TASK ITEM |
For the records below, print the lines from the line with "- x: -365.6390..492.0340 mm" through the line with "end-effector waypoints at" exactly as written; include both end lines and exclude the rest.

DATA FOR THIS EXERCISE |
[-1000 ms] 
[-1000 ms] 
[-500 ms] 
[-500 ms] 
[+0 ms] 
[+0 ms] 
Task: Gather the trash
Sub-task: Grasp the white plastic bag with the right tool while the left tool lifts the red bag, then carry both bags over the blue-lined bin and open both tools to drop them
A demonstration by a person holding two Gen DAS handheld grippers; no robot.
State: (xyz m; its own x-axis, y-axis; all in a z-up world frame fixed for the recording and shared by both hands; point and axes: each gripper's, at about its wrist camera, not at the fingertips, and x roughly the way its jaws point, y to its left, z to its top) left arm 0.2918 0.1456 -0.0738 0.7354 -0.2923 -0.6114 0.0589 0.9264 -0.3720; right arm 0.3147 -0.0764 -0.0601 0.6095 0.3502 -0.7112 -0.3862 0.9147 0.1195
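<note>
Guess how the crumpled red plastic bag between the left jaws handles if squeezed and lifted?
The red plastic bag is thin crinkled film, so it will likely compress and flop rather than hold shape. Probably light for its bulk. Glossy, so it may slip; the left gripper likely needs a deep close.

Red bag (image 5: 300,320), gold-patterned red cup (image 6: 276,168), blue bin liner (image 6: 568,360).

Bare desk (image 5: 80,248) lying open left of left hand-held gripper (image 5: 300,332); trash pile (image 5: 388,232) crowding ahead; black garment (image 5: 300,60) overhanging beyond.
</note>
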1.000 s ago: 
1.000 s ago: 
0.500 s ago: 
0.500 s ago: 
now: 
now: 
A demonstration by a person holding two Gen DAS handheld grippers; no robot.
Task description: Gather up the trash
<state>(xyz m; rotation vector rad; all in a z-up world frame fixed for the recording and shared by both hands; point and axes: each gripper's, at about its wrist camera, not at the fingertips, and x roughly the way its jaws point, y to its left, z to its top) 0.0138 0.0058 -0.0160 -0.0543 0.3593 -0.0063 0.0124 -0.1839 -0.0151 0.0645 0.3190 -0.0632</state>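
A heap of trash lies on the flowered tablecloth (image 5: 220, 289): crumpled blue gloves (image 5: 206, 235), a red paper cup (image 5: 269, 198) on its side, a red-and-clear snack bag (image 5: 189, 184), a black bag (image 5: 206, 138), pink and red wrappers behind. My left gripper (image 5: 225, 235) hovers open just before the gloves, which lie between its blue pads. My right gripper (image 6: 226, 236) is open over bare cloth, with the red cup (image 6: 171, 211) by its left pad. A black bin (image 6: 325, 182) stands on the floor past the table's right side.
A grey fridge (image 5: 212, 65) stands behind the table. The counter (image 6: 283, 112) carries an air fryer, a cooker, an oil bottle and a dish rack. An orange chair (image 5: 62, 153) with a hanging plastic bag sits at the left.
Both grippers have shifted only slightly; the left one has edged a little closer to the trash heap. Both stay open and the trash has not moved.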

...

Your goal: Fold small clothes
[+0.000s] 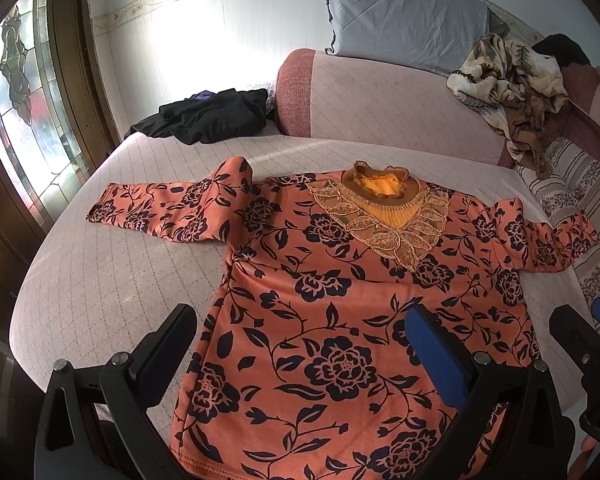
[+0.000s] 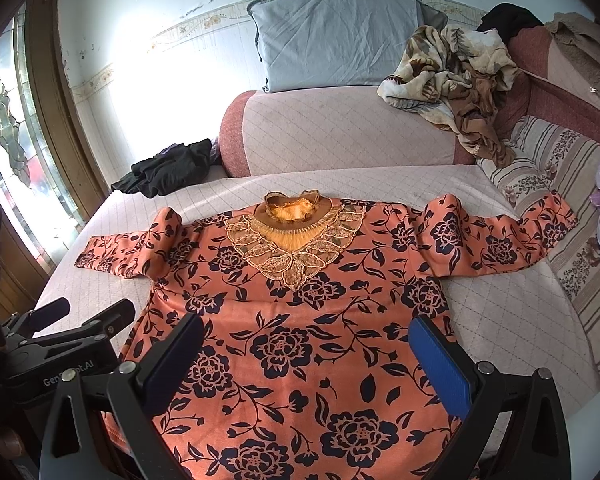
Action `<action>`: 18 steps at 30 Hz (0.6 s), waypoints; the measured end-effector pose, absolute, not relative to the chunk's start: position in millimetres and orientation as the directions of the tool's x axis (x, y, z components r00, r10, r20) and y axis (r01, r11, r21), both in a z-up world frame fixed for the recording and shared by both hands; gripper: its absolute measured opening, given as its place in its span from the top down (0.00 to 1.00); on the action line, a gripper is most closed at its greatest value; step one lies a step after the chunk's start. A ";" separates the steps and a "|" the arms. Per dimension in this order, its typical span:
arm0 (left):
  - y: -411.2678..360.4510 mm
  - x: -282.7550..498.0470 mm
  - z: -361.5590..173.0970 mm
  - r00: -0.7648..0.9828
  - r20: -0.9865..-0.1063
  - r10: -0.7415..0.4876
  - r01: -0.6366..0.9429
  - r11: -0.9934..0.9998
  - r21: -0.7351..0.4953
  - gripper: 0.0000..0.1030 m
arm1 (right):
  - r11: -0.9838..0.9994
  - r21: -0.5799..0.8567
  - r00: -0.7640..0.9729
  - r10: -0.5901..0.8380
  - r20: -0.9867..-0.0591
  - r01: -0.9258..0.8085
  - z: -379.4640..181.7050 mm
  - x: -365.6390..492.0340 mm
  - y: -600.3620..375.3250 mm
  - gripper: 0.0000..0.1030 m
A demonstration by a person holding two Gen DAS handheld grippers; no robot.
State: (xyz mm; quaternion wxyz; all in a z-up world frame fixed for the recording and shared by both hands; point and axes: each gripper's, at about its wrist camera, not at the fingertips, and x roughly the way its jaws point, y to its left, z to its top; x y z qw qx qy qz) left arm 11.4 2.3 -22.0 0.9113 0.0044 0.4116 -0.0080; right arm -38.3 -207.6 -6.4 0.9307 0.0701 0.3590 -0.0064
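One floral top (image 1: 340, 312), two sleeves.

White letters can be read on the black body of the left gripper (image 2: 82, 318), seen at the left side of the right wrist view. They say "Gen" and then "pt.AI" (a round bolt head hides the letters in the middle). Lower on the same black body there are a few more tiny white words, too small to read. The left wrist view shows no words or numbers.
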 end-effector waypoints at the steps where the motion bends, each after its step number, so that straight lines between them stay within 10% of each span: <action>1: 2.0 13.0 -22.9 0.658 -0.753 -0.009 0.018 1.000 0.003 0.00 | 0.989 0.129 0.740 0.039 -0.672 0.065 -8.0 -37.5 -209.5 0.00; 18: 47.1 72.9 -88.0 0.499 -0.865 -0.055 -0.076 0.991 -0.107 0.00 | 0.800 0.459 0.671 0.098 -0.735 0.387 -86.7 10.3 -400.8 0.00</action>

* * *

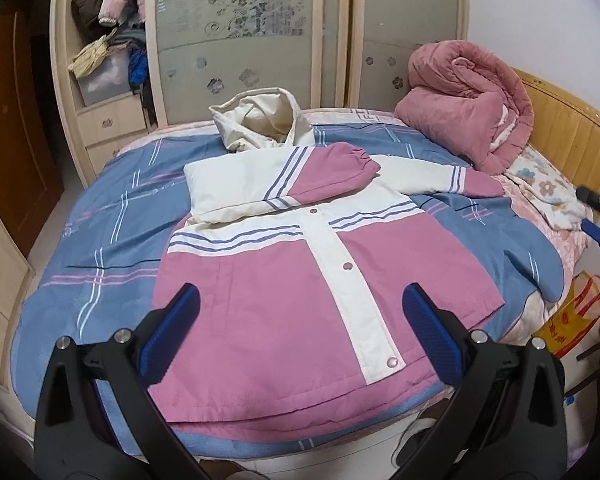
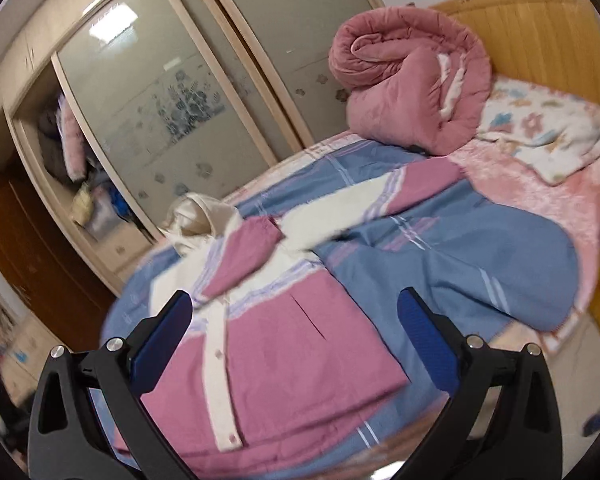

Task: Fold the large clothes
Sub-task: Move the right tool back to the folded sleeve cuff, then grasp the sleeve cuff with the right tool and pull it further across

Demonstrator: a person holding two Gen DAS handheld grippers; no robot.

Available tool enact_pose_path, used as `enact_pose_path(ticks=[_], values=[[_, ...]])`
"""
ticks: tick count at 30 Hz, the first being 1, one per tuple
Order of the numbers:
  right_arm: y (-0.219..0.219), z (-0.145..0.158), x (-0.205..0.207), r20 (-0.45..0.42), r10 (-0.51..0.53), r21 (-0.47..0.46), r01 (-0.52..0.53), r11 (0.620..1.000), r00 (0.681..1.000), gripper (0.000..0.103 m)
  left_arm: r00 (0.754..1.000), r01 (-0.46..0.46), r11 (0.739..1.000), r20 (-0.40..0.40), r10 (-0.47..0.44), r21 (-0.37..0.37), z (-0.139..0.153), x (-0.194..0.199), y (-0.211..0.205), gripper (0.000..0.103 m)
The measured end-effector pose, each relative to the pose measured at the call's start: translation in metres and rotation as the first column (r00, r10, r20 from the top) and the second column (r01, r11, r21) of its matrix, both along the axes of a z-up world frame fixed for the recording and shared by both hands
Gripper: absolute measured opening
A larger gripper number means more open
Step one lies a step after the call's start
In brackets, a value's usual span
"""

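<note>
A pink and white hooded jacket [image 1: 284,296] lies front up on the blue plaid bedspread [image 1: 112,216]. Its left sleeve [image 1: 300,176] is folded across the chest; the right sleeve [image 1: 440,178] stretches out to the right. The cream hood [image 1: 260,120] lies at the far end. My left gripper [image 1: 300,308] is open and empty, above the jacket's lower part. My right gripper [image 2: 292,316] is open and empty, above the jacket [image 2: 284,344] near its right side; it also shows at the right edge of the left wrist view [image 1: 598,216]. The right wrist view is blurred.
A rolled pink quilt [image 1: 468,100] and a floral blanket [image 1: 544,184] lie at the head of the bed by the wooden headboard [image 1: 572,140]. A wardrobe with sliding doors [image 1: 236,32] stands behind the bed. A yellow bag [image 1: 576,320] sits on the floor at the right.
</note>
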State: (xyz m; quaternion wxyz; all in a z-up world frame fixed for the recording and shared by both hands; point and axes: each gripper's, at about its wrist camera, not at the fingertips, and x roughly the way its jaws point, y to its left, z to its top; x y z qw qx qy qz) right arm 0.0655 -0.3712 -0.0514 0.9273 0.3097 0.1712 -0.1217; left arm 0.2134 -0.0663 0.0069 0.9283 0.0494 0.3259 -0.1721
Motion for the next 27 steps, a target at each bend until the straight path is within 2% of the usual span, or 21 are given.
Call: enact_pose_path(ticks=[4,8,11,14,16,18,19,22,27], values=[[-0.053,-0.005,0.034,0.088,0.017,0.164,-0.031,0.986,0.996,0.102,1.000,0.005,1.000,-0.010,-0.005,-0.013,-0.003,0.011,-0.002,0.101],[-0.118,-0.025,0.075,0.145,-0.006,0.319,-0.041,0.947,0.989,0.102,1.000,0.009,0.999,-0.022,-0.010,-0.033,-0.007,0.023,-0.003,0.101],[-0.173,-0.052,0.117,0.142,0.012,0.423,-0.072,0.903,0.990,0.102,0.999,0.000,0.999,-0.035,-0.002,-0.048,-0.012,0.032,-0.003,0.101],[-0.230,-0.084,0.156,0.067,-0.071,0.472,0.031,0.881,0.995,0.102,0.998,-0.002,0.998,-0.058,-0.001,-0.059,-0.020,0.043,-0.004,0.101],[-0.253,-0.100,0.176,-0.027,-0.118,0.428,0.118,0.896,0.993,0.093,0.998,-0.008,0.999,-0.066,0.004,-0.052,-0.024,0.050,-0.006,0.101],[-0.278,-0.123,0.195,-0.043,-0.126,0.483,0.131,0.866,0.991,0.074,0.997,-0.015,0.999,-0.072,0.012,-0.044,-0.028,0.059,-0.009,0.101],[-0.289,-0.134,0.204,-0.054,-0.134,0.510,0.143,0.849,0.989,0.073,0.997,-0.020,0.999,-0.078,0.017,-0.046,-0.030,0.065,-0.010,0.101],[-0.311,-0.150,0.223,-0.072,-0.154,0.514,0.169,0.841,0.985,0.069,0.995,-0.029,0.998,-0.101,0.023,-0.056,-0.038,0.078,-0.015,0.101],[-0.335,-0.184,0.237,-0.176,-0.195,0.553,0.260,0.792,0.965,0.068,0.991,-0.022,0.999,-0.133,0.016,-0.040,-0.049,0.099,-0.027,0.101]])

RESPONSE TO THE EXERCISE |
  - x: -365.6390..492.0340 mm
  - y: -600.3620..375.3250 mm
  - gripper: 0.0000..0.1030 m
A demonstration by a person holding two Gen DAS handheld grippers; no robot.
State: (xyz mm; quaternion wxyz; all in a z-up world frame fixed for the recording and shared by both hands; point and axes: each gripper's, at about its wrist camera, not at the fingertips, and x roughly the way its jaws point, y to its left, z to its top; x y z qw qx qy qz) left arm 11.4 2.3 -22.0 0.9113 0.0044 0.4116 -0.0080; right arm -38.3 -207.6 -6.4 0.9307 0.0701 0.3590 -0.0064
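One floral top (image 1: 340, 312), two sleeves.

White letters can be read on the black body of the left gripper (image 2: 82, 318), seen at the left side of the right wrist view. They say "Gen" and then "pt.AI" (a round bolt head hides the letters in the middle). Lower on the same black body there are a few more tiny white words, too small to read. The left wrist view shows no words or numbers.
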 end-effector waypoints at the steps where the motion bends, each after its step number, so that straight lines between them stay within 10% of each span: <action>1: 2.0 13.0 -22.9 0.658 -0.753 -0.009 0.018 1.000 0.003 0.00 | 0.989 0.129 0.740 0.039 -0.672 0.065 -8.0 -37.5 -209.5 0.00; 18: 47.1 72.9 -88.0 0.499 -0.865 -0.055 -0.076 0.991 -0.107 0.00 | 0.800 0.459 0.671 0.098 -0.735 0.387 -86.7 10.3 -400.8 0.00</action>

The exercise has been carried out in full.